Quintus Horatius Flaccus, known in English as Horace, was born at Venusia, near the border of Apulia, in 65 B.C. His father, a former slave who had freed himself before the birth of his son, sent him to school in Rome. As a young man Horace went to Athens and studied philosophy at the famous schools. When the Civil War broke out he enlisted in the army of Brutus, served at Philippi, and came back to Rome not long after. Deprived of his property as a result of the proscriptions, he began life anew at the age of twenty-four as a clerk in a public office. Not long after, he attracted the attention of Mæcenas, and soon became acquainted with Varius and Virgil, henceforth devoting himself to literary pursuits. His first work, the first book of Satires, was published in 35 B.C. About a year later, Mæcenas presented him with the celebrated Sabine Farm, and Horace was at liberty to the end of his life to do as he liked. Before he died he was famous: the Emperor Augustus commissioned him to write the fourth book of Odes. He died eight years before the birth of Christ.
The Epistle to the Pisos, or Art of Poetry, has been assigned by various authorities to the period between 24 and 7 B.C. Professor Nettleship (in his Lectures and Essays) believes it to have been written between 24 and 20 B.C. Its interest and value are considerably enhanced in view of the fact that it is, in Professor Saintsbury's words,
"the only complete example of literary criticism that we have from any Roman."
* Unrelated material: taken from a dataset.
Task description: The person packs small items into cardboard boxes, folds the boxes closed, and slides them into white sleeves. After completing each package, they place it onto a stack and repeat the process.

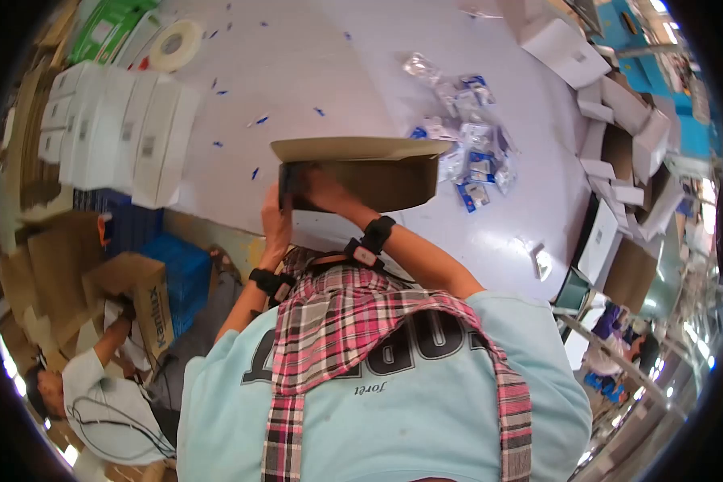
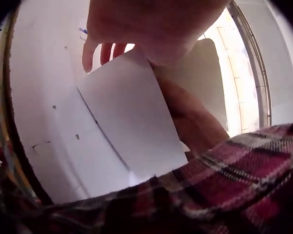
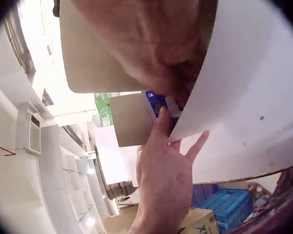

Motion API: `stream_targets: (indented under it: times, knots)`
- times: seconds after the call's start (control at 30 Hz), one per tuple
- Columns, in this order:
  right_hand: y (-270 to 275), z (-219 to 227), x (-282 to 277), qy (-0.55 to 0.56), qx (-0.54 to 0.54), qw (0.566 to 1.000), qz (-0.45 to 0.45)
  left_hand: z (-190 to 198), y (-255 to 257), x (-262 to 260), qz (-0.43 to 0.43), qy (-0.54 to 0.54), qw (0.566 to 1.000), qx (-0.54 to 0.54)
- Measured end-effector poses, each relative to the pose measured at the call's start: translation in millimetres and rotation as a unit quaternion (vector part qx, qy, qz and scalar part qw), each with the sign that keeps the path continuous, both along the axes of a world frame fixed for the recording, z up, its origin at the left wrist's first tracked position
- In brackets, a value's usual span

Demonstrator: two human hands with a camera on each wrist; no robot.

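A long white cardboard box (image 1: 390, 178) with a brown inside lies open at the table's near edge. At its left end, my left hand (image 1: 275, 221) grips the wall, thumb over the rim and fingers outside. In the right wrist view the left hand's (image 3: 163, 178) thumb overlaps a blue-and-white plastic packet (image 3: 155, 100) in that end of the box. My right hand (image 1: 329, 197) reaches inside, blurred in the head view; its curled fingers hold the packet. The right hand's (image 3: 146, 44) fingertips are partly hidden by the white box wall (image 3: 224, 78).
Right of the box lies a pile of clear-and-blue packets (image 1: 478, 136). Small blue scraps (image 1: 319, 112) dot the table. White boxes (image 1: 140, 132) and a tape roll (image 1: 175, 46) stand left. More open white boxes (image 1: 618, 153) are stacked right. Another person (image 1: 108, 394) is at lower left.
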State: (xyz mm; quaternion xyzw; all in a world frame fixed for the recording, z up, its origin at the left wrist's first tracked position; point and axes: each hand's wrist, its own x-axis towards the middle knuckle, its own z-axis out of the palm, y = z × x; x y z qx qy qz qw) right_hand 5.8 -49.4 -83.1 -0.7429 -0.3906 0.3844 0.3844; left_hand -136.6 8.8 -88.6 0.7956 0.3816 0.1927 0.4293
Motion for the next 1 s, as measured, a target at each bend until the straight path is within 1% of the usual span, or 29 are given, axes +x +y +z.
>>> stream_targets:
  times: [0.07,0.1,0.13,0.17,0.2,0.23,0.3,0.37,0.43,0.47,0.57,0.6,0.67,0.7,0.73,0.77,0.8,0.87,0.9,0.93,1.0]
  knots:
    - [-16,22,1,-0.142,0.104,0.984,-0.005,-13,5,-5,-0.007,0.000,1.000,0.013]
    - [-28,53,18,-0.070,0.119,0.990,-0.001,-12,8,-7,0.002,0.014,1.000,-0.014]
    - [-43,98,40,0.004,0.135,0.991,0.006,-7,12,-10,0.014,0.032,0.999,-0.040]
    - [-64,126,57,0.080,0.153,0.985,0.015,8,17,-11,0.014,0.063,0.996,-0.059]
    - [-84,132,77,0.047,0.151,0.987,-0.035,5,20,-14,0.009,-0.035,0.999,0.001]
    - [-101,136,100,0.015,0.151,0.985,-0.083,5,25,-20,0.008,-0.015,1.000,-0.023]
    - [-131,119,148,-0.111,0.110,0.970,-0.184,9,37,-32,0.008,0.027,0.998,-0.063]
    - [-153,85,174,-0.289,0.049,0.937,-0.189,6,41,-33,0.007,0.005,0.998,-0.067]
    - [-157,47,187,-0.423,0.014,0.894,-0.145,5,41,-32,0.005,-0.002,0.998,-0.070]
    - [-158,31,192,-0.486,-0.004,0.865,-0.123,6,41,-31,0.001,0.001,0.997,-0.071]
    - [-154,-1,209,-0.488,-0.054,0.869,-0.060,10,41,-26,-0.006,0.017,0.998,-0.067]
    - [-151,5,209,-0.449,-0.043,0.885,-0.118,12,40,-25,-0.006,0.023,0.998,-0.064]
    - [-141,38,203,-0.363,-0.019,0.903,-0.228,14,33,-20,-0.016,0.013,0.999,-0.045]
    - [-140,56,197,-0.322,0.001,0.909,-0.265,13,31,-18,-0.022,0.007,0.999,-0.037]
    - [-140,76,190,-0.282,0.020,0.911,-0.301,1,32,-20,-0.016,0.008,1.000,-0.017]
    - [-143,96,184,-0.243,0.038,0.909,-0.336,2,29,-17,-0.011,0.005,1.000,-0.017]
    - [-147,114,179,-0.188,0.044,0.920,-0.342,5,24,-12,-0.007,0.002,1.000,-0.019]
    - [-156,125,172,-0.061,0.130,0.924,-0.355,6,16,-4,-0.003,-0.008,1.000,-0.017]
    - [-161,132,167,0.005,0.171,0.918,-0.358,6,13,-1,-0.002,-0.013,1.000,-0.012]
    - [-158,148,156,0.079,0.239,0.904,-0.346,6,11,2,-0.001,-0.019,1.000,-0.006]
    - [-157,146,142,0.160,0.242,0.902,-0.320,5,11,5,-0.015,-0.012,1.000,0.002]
It is significant that the greater part of its subject-matter is concerned with the drama. While it has been clearly substantiated that Horace drew upon a non-extant treatise by Neoptolemus of Parium, an Alexandrian critic of uncertain date, the fact that Horace made use of and molded the ideas of his predecessor is important. The Art of Poetry is on the whole a somewhat arbitrary manual; the greatest importance is there attached to the purely formal side of writing; the dramatist must adhere closely to the five acts, the chorus, and son on; proportion, good sense, decorum, cannot be neglected. Of the practical value of the work before the Renaissance, it is impossible to know; of its influence since that time, it can only be said that it was as widespread as that of Aristotle. Horace's doctrine of "pleasure and profit" was to be repeated innumerable times, and is still a criterion of criticism. Mr. Spingarn's statement that
"critical activity in nearly all the countries of western Europe seems to have been ushered in by the translation of Horace's Ars Poetica into the vernacular tongues"
is but another proof of the popularity of the work.